It seems that foundations are destined to relearn the lessons of the past.
During the McCarthy-era hearings, in response to questions about the openness and transparency of foundation activity, the chair of the Carnegie Corporation of New York said, “We think that the foundation should have glass pockets.”
In the years since, foundations have largely embraced the values of diversity, accountability, and openness as a way of recognizing and protecting the enormous freedom and flexibility that foundations enjoy to do their work.
A new Florida law heralded by its supporters as protecting the freedom of private foundations has done just the opposite: It has raised questions about what values foundations operate under and thereby could raise new limits on the tax deductions enjoyed by donors to those foundations.
The new law prohibits the State of Florida or local governments from requiring foundations to disclose certain demographic data about board and staff members, as well as grantees, without the written permission of those involved and prohibits the state from requiring a diverse board or requiring a foundation to make grants based on demographic information. The demographic data covered by the new law include “race, religion, gender, national origin, socioeconomic status, age, ethnicity, disability, marital status, sexual orientation, and political-party registration of its employees, officers, directors, trustees, members, or owners.”

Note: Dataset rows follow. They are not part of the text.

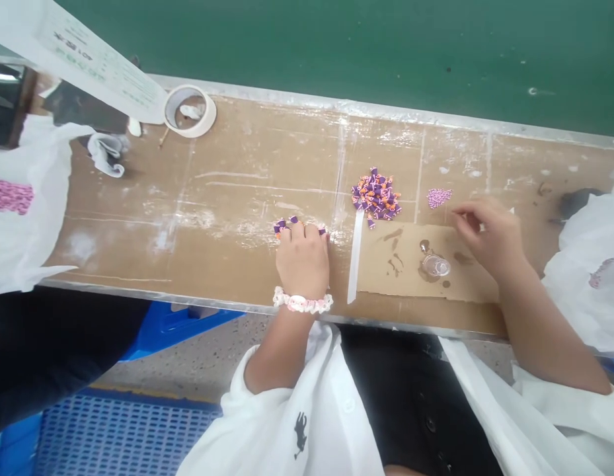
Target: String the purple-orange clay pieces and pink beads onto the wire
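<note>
Fingers (297, 233) of the left hand (303, 261) sit spread over purple pieces (281, 226) mid-frame on the table (212, 198), right hand (488, 235) ones pinched narrow just beside the pink beads (439, 196).

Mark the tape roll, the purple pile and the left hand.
tape roll (209, 120), head view, right rim.
purple pile (376, 196), head view, heap middle.
left hand (303, 259), head view, back of hand.

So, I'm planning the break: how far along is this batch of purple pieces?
Done: I see no finished lot set aside. In hand: the left hand rests on a few purple pieces; the right hand pinches beside the pink beads. Left: apparently the whole purple heap.
</note>
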Available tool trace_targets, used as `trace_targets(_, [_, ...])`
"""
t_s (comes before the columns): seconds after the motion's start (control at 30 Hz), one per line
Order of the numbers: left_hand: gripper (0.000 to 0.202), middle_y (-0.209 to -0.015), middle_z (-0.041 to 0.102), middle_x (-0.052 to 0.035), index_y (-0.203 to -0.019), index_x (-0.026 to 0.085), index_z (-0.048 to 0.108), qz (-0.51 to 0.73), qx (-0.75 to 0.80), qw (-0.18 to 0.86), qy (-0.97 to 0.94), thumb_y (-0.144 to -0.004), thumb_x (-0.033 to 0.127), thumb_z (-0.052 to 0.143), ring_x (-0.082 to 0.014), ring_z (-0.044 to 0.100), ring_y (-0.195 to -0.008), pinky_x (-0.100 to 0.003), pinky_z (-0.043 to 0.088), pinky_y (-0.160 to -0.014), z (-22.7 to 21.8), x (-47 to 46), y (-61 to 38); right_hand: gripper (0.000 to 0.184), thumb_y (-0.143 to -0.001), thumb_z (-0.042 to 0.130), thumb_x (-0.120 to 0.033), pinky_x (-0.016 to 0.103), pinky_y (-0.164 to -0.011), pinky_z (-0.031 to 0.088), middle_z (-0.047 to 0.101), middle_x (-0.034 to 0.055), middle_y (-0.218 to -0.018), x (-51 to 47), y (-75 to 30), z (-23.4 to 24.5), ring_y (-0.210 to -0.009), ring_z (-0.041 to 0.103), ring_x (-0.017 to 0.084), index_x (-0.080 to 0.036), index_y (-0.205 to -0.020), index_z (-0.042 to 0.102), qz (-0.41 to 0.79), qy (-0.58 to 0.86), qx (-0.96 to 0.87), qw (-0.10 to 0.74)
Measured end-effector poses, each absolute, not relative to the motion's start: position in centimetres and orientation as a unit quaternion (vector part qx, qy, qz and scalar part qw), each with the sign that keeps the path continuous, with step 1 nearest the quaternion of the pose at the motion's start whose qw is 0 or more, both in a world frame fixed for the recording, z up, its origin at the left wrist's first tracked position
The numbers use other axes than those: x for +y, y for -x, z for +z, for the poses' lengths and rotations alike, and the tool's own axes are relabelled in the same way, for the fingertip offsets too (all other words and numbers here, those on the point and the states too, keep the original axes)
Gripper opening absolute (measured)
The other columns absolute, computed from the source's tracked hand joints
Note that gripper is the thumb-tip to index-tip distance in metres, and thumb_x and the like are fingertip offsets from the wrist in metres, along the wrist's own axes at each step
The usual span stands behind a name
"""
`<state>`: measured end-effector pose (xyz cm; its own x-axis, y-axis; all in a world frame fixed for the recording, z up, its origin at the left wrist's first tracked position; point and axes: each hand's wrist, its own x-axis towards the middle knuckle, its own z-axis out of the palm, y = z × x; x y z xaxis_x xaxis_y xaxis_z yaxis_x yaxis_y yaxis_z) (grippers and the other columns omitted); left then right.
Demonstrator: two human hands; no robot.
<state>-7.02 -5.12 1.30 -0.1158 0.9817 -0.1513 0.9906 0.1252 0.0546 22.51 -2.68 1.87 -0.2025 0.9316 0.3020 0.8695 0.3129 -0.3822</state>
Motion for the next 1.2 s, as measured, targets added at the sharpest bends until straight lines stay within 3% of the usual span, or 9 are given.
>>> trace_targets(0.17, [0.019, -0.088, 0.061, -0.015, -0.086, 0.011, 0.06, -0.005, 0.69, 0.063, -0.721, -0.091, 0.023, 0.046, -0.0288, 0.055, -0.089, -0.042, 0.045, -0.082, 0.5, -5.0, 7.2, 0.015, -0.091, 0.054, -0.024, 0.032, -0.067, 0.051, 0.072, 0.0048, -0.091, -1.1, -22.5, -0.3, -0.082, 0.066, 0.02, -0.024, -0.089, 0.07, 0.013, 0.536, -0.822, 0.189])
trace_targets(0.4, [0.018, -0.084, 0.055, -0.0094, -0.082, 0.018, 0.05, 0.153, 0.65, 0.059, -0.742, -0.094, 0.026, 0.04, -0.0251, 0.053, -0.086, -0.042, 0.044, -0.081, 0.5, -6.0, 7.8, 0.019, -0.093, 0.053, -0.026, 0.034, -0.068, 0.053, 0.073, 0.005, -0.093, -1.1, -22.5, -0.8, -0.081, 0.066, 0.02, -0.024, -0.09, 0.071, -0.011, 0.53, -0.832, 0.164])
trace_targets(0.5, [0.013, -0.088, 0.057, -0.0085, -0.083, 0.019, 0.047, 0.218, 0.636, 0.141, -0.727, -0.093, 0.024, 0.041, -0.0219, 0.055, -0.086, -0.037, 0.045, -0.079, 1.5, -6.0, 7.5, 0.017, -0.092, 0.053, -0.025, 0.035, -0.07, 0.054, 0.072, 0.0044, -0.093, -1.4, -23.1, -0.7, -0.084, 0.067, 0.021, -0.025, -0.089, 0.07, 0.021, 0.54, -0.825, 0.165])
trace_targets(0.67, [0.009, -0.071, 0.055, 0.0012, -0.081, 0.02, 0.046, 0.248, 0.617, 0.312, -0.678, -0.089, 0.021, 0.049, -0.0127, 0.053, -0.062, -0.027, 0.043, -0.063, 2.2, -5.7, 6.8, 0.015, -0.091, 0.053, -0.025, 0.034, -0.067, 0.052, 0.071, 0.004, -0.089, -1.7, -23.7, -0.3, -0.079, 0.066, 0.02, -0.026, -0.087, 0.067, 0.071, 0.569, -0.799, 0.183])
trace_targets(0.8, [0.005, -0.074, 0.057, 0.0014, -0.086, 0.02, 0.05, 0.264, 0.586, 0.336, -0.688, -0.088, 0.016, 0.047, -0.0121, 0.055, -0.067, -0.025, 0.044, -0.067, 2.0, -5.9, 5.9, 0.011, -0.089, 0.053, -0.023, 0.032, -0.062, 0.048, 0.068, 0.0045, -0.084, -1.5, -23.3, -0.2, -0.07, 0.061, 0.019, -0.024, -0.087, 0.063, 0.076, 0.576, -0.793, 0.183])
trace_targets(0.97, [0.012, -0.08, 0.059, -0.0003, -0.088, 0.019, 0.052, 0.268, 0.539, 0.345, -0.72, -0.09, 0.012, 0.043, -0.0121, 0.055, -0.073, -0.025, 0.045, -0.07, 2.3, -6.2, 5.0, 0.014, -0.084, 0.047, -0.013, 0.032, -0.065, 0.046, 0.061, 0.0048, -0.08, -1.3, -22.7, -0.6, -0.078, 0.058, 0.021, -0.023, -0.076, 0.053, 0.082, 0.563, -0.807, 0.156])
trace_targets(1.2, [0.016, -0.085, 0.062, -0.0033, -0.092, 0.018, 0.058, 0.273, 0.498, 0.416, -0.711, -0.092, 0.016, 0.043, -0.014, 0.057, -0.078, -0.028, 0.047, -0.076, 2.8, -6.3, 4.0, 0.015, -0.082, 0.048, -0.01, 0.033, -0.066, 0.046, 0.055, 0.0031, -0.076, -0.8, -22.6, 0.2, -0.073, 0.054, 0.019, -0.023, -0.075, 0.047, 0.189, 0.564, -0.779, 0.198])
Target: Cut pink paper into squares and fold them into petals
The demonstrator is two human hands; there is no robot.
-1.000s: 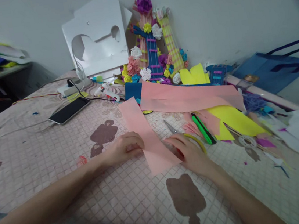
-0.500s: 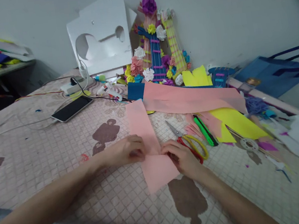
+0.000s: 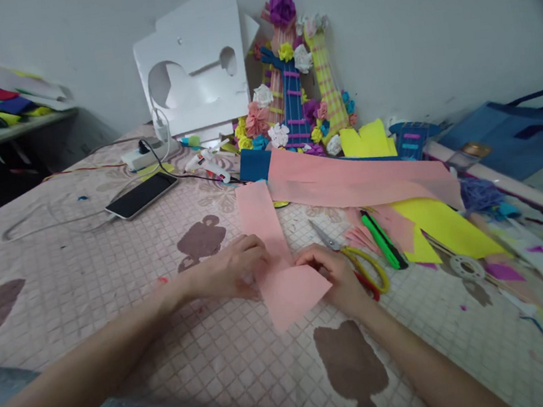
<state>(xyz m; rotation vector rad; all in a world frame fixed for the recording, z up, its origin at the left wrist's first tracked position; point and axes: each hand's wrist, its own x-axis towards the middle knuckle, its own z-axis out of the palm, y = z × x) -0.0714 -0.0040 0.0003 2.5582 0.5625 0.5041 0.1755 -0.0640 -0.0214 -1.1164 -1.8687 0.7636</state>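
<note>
Hands point(image 3: 336, 274) holding pink paper strip point(image 3: 261, 222), scissors point(image 3: 334, 244) nearby

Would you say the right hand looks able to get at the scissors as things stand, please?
Probably yes: the scissors lie beside the right hand, their yellow handle uncovered, though that hand partly hides the red one. Its fingers are at the pink paper strip and might need freeing first.

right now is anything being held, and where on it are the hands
Yes, the pink paper strip: the left hand at its left edge, the right hand at its right, near the crosswise crease. Exact fingertip contact is hidden.
</note>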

Clearly, government should not be in the business of deciding who sits on foundation boards or which nonprofit organizations receive grants based on demographics. However, the idea that government is prohibited from requesting diversity data as it relates to board composition, staffing, and nonprofit grantees undermines the promise that foundations have made to the American public that they are committed to diversity, inclusiveness, accountability, and transparency in their operations.
Unchallenged, the Florida law will inevitably undermine public support for philanthropy.
That is because the new law calls into question what had heretofore been accepted about the virtue and value of transparency as promoted by key organizations that set standards for foundations: the Council on Foundations, Foundation Center, and Independent Sector.
For example, the Council on Foundations, which represents about 2,000 foundations, states: “In carrying out their philanthropic activities, our members embrace both the letter and spirit of the law. Our members seek diversity and inclusiveness in order to reflect the communities they serve and to ensure that a range of perspectives contribute to the common good and the development of their mission in a changing society.”
Similarly, the Foundation Center, a research organization that collects information on grant makers, states: “Transparency and accountability are key to earning the public trust.”
And Independent Sector, which represents charities and foundations, advises “open and timely sharing of financial, governance, and program information.”
These words lose all meaning unless these organizations speak forcefully to the dangers inherent in the Florida law.
The Florida law appears to succumb to the strategy that it is better not to collect information because doing so might uncover uncomfortable information that we might be asked to act upon. The overreaction by some grant makers to California’s proposed legislation, introduced in 2007, that foundations be required to collect data on the race and ethnicity of their boards, staff members, and grantees was in response to a simple requirement to collect data. Some grant makers feared that the public would learn something from such data that might lead to potential regulation.
Imagine if a law such as the new Florida law applied to the financial and banking industry.
Would we think that banks should not be required to disclose data about the racial or gender demographics of customers who received or were denied loans? Would we accept a law that prohibited government from asking these institutions to collect and publicly disclose racial, ethnic, gender, or socioeconomic data? Would we allow these institutions to suggest that such data could be revealed only with the written permission of those involved? Do we really think that such a perspective serves the public interest and ensures effective best practices for foundations or any industry? The answer is of course not.
Part of the problem is an unwillingness by some private foundations to recognize that a foundation’s assets are not private but instead money for the benefit of society. It is not unreasonable to assume that, in exchange for receiving a tax benefit, individuals accept responsibility to direct charitable funds to broadly benefit all of us.
Voters—and, more important, their elected representatives—are unlikely to continue to provide charitable tax deductions to institutions that have little commitment to transparency and accountability. Some policy makers have already suggested that the current tax deduction for charitable giving be limited so that more money is available for government programs. Unfortunately, the Florida law only strengthens such thinking.
At a time when the public is demanding ever greater levels of transparency and accountability from business, from government, and from philanthropy, this law suggests that foundations are above requirements to share any information about the demographics of their board, staff members, or the nonprofit organizations that receive grant support. Such a law simply raises the question for all to ask, which is what are these powerful and influential institutions hiding? Are they so out of touch with the direction of society that they believe the public is requiring less rather than more disclosure?
For decades, foundations have successfully used their stated commitment to the values of diversity, openness, and accountability to avoid onerous federal and state regulation and legislation. Our success has occurred even though research from the Council on Foundations and Foundation Center has shown that the actions of foundations have not yet matched their words.
Unfortunately, the Florida law is likely to create a state-by-state battleground that will lead to the need for a federal law. It is now time for foundation leaders to determine whether our stated commitment to values of diversity, accountability, and transparency has any real meaning. If we do not forcefully respond to this challenge, we should not be surprised when there are Congressional hearings and our claims of “glass pockets” fall on deaf ears.